**** DATA BELOW
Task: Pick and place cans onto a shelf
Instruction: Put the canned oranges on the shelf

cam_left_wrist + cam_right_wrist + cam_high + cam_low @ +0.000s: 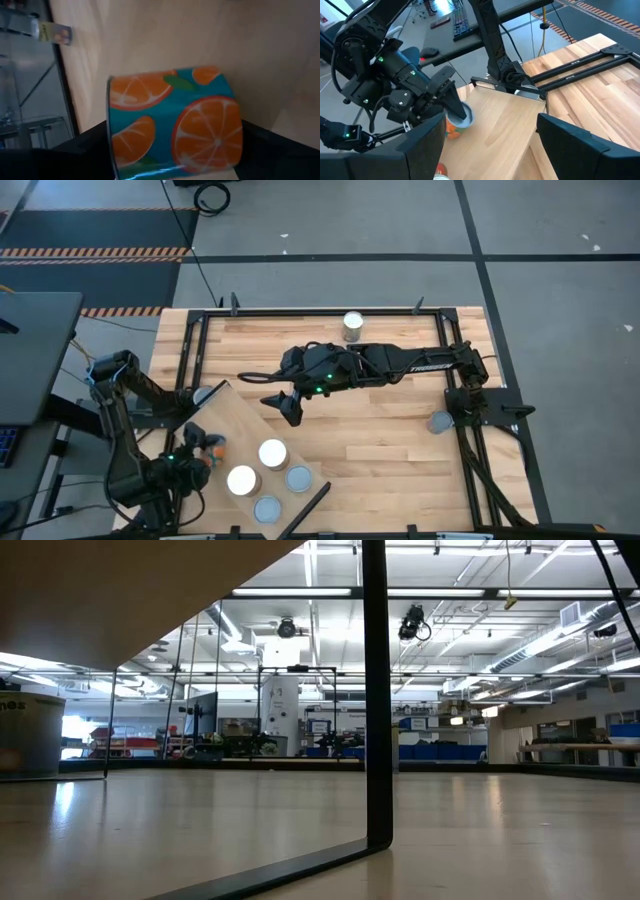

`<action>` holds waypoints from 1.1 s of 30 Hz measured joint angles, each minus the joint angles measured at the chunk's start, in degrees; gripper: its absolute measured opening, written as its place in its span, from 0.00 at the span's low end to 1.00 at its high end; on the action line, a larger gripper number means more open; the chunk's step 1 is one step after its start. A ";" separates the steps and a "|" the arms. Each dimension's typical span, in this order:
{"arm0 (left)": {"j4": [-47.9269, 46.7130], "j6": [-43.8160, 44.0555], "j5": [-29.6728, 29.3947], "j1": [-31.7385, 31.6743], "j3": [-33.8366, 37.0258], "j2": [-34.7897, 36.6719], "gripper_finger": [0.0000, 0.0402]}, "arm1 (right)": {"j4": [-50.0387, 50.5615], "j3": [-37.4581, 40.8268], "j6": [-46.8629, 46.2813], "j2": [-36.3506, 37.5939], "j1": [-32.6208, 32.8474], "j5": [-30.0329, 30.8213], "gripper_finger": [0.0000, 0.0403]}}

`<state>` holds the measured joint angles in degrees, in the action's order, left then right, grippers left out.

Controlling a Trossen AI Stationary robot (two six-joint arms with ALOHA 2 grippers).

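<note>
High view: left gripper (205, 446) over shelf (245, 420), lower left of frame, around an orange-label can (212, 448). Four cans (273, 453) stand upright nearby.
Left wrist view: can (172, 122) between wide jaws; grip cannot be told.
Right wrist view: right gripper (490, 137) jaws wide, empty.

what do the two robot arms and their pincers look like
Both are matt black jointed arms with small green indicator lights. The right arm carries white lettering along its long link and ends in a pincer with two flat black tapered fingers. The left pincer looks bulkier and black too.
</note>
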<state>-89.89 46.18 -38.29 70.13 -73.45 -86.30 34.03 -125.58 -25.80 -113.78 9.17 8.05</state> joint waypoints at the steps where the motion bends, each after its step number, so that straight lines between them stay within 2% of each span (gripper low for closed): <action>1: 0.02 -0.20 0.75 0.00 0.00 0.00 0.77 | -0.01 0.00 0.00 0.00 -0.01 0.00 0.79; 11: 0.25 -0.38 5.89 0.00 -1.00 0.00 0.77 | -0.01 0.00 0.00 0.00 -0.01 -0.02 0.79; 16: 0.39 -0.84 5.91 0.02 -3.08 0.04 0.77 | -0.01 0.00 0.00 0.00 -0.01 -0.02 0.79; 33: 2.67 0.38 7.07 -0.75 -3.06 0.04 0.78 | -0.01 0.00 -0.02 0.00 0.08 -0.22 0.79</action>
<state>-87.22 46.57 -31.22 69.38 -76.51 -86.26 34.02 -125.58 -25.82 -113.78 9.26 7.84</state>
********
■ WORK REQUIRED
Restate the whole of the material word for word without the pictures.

■ YOUR RESPONSE
Task: Pick and place cans onto a shelf
Instruction: Put the canned oranges on the shelf

cam_left_wrist + cam_right_wrist + cam_high + cam_low @ +0.000s: 

`<action>` holds waypoints from 1.1 s of 30 Hz measured joint angles, each minus the joint angles measured at the chunk's start, in degrees; gripper: its absolute measured opening, written as its place in its span, from 0.00 at the span's low end to 1.00 at its high end; on the action line, a larger gripper number means more open; the chunk's step 1 is one step after its start. A ";" separates the steps and a "|" the arms. Each dimension's typical span, in this order:
{"arm0 (left)": {"j4": [-47.9269, 46.7130], "j6": [-43.8160, 44.0555], "j5": [-29.6728, 29.3947], "j1": [-31.7385, 31.6743], "j3": [-33.8366, 37.0258], "j2": [-34.7897, 36.6719], "gripper_finger": [0.0000, 0.0402]}, "arm1 (right)": {"j4": [-50.0387, 50.5615], "j3": [-37.4581, 40.8268], "j6": [-46.8629, 46.2813], "j2": [-36.3506, 37.5939], "j1": [-32.6208, 32.8474], "j5": [-30.0329, 30.8213], "gripper_finger": [0.0000, 0.0403]}}

`<state>` holds the measured joint angles in degrees, in the action's order, left then right, grippers left out.

Controlling a Trossen AI Stationary robot (two six-joint arms with ALOHA 2 grippers).

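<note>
High view: left gripper (205, 446) over shelf (245, 420), lower left of frame, around an orange-label can (212, 448). Four cans (273, 453) stand upright nearby.
Left wrist view: can (172, 122) between wide jaws; grip cannot be told.
Right wrist view: right gripper (490, 137) jaws wide, empty.

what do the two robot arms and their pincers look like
Both are matt black jointed arms with small green indicator lights. The right arm carries white lettering along its long link and ends in a pincer with two flat black tapered fingers. The left pincer looks bulkier and black too.
</note>
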<state>-89.89 46.18 -38.29 70.13 -73.45 -86.30 34.03 -125.58 -25.80 -113.78 9.17 8.05</state> joint waypoints at the steps where the motion bends, each after its step number, so that straight lines between them stay within 2% of each span (gripper low for closed): <action>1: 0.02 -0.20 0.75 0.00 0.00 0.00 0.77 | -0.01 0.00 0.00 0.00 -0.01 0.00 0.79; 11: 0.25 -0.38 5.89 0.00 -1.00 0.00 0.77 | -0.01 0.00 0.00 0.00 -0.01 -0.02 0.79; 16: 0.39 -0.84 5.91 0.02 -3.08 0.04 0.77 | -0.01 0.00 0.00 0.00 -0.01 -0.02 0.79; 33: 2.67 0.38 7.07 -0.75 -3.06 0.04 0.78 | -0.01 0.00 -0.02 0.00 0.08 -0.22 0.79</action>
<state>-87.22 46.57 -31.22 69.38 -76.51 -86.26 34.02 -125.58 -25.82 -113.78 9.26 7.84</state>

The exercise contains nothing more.